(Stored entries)
++++++++++
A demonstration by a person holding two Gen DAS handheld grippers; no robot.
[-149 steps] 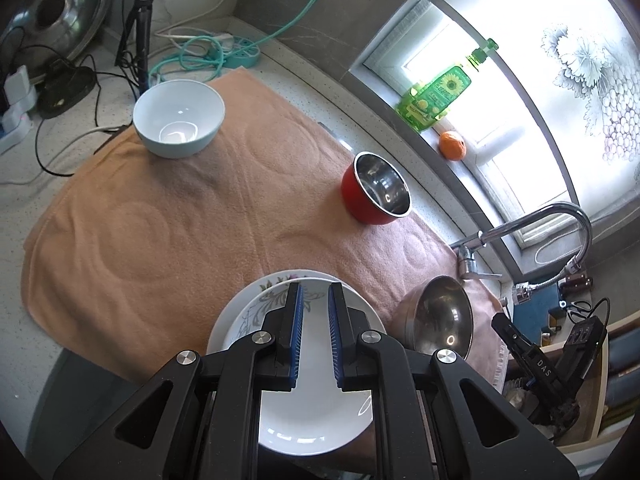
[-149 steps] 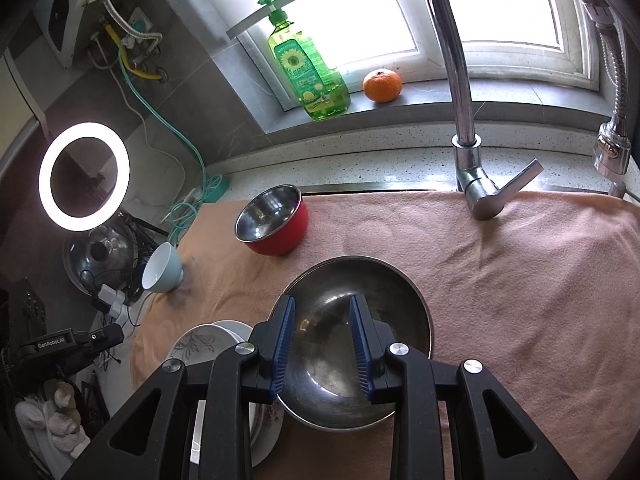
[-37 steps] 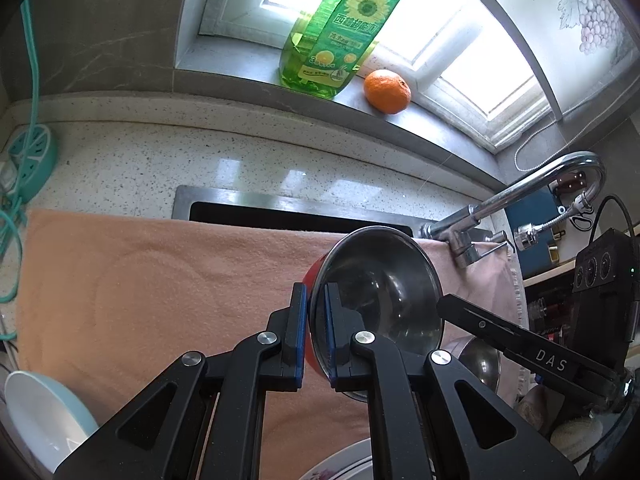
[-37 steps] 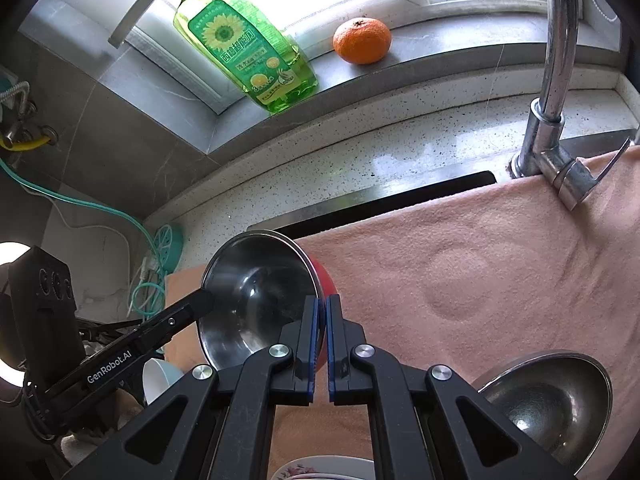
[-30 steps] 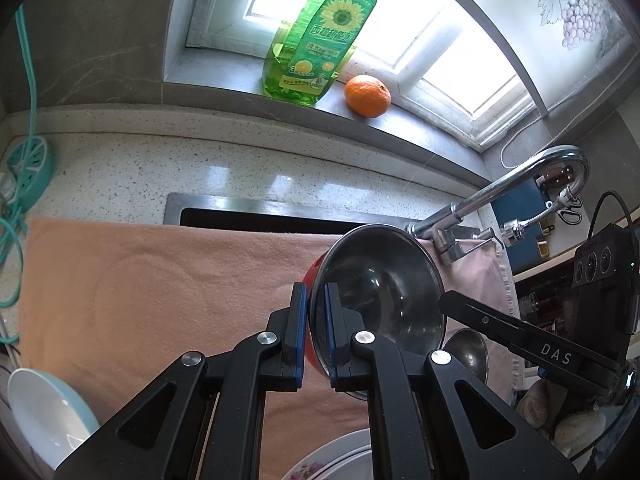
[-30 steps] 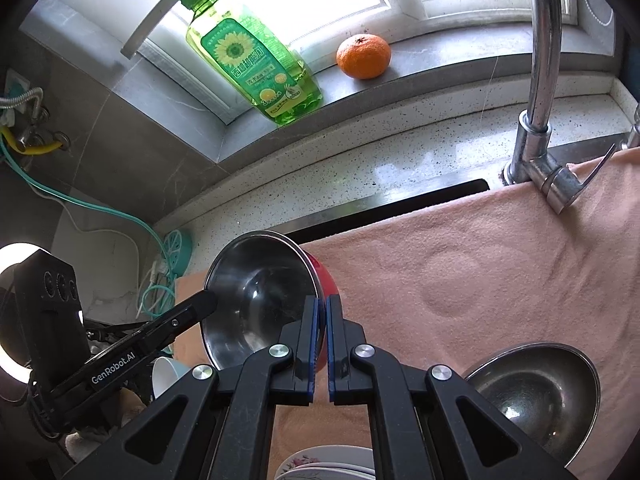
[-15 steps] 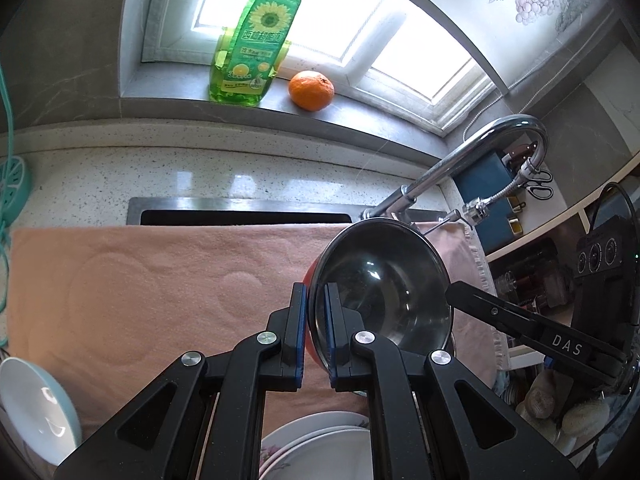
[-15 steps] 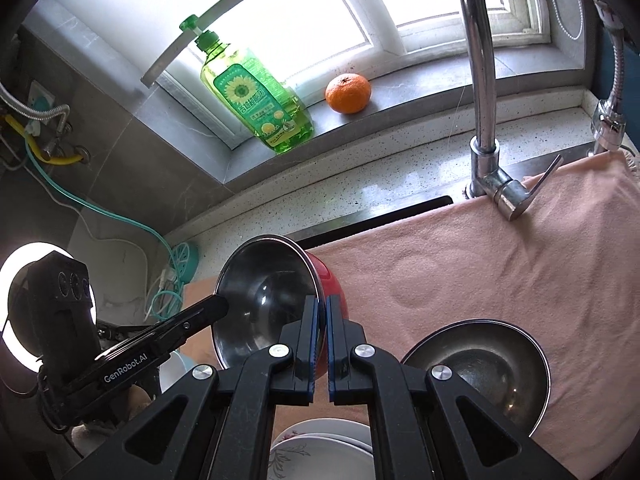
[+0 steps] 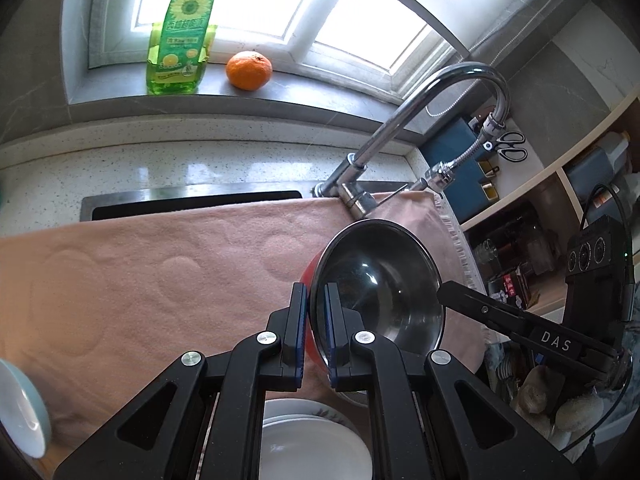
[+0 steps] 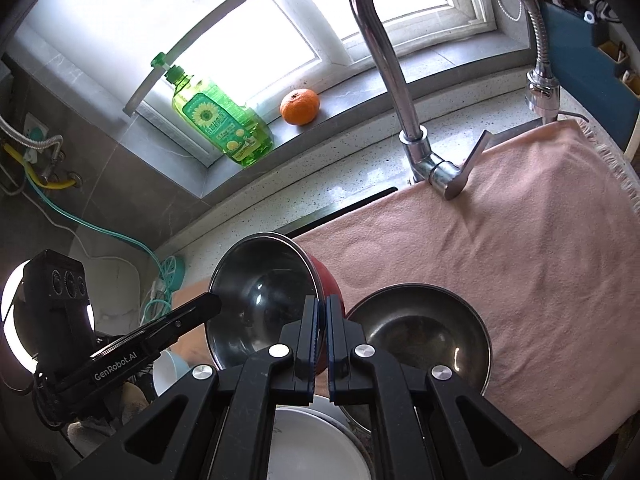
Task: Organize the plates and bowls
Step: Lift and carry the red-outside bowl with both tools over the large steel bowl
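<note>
Both claws, left (image 9: 316, 320) and right (image 10: 321, 330), pinch red bowl (image 10: 276, 300) by opposite rims; uneven lift could tip it onto steel bowl (image 10: 420, 328).

A speckled stone countertop (image 10: 352, 184) carries a pink towel (image 10: 540, 248) spread beside the faucet (image 10: 424, 152), with a steel bowl (image 10: 420, 332) and stacked white plates (image 10: 316, 448) resting on the cloth
</note>
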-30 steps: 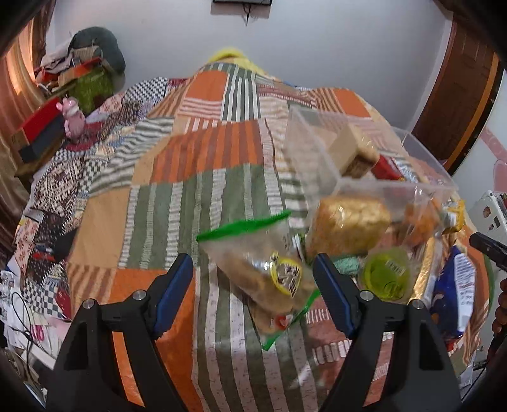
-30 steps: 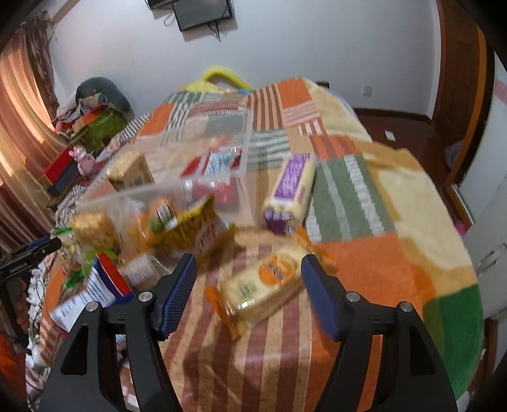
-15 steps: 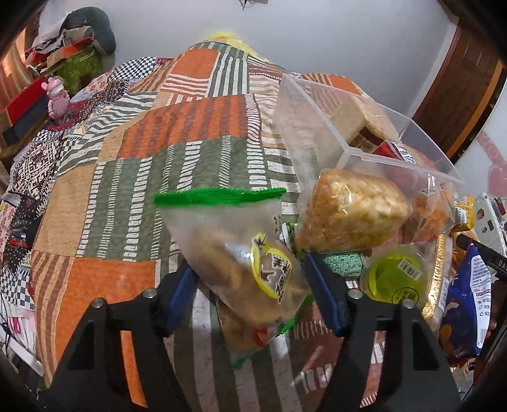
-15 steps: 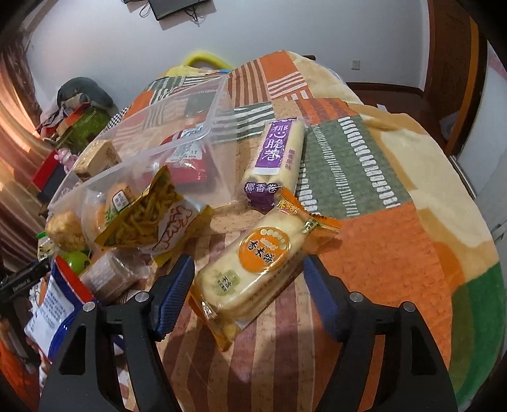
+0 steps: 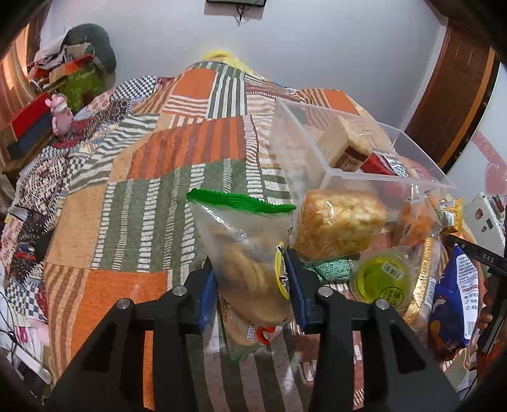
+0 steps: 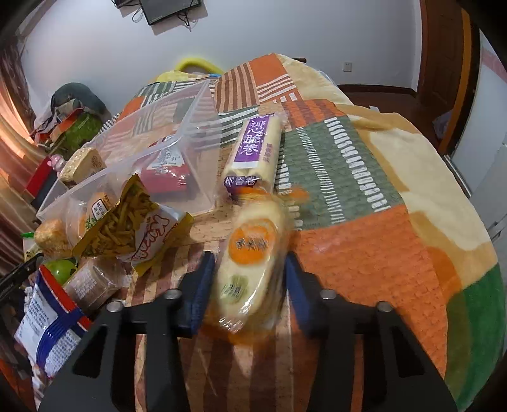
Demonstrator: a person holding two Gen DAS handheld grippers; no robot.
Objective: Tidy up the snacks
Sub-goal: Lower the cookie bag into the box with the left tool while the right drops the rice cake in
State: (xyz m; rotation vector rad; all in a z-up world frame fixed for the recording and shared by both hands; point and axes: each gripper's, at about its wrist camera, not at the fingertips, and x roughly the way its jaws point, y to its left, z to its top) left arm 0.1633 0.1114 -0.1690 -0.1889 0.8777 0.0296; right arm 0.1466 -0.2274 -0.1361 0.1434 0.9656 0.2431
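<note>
- Left gripper [image 5: 250, 294] has just clamped the green-topped cookie bag [image 5: 247, 253], now tilted up beside the clear bin [image 5: 380, 177].
- Right gripper [image 6: 244, 285] has just clamped the orange-label cracker pack [image 6: 250, 263] mid-bedspread.
- Likely both go into the bin next.

Patchwork blanket [image 5: 190, 152] in orange, green and cream stripes. Pink toy figure [image 5: 59, 112] beside red box [image 5: 30, 122]. Wall-mounted screen [image 6: 169, 9]. Wooden door [image 5: 456, 98] at right.
</note>
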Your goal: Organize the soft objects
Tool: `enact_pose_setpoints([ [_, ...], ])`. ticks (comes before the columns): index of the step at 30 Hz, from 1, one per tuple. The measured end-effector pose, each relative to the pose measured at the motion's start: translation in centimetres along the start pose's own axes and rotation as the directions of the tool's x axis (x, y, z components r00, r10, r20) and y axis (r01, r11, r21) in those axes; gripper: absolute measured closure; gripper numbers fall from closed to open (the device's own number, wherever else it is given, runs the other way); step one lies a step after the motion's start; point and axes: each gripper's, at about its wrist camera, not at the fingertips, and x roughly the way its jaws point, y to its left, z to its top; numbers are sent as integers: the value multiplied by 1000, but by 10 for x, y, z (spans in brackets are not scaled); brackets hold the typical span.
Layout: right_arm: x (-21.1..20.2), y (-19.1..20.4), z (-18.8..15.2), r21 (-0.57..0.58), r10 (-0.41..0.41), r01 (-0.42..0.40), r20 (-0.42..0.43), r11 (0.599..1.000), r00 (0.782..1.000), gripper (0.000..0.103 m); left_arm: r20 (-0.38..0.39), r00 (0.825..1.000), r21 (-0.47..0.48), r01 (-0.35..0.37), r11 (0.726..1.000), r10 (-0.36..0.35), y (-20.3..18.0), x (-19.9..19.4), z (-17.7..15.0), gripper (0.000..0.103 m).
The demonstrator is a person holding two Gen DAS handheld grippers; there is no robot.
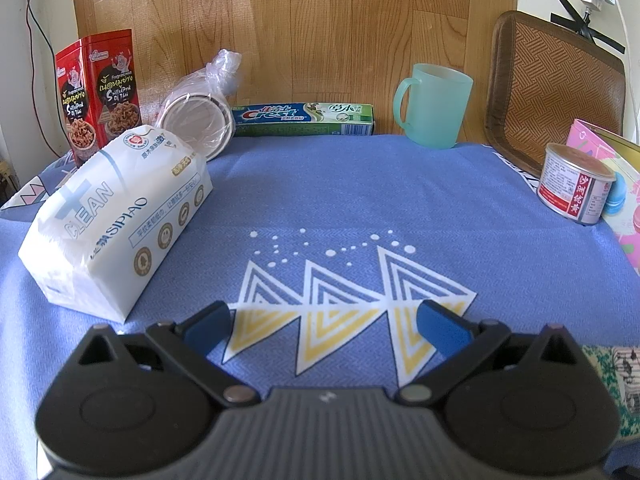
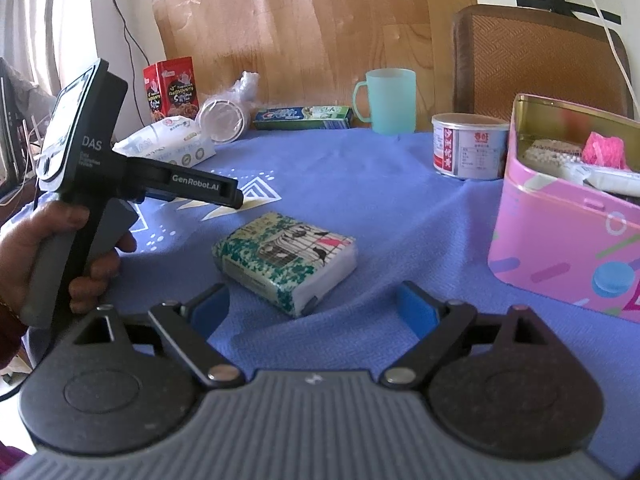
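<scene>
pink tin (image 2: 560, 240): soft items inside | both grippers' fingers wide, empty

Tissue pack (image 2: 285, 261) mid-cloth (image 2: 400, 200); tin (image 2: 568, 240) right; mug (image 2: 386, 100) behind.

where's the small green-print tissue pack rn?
Right wrist view: the small tissue pack lies flat on the blue cloth, just ahead of the open right gripper, left of the pink tin.
</scene>
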Motion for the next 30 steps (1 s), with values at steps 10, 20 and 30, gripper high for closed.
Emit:
enact_pose_setpoints([
  [10, -2, 3, 1, -31, -16, 16, -2, 999, 1000, 14, -8, 964, -97, 264, 960, -266, 11, -32, -6, 1],
  [20, 9, 14, 9, -120, -4, 2, -18, 993, 1000, 59, -125, 839, -38, 530, 847, -530, -46, -44, -6, 57],
  [30, -74, -54, 40, 15, -234, 236, 222, 972, 947, 58, -57, 743, 242, 659, 712, -667, -176, -81, 60, 49],
])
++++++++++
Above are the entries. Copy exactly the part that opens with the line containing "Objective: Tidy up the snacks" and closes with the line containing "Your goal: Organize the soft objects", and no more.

Solution:
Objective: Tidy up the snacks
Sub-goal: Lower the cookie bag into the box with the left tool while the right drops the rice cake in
State: (xyz m; rotation vector rad; all in a z-up world frame fixed for the recording and shared by both hands; point and axes: each gripper's, at about its wrist camera, not at the fingertips, and x roughly the way its jaws point, y to its left, z to its top) left arm 0.1633 0.1114 -0.1690 -0.1889 0.8777 0.0296; right arm 0.1466 -0.2274 -0.1361 0.1434 0.9656 0.2431
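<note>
- Left gripper [image 5: 250, 294] has just clamped the green-topped cookie bag [image 5: 247, 253], now tilted up beside the clear bin [image 5: 380, 177].
- Right gripper [image 6: 244, 285] has just clamped the orange-label cracker pack [image 6: 250, 263] mid-bedspread.
- Likely both go into the bin next.

Patchwork blanket [image 5: 190, 152] in orange, green and cream stripes. Pink toy figure [image 5: 59, 112] beside red box [image 5: 30, 122]. Wall-mounted screen [image 6: 169, 9]. Wooden door [image 5: 456, 98] at right.
</note>
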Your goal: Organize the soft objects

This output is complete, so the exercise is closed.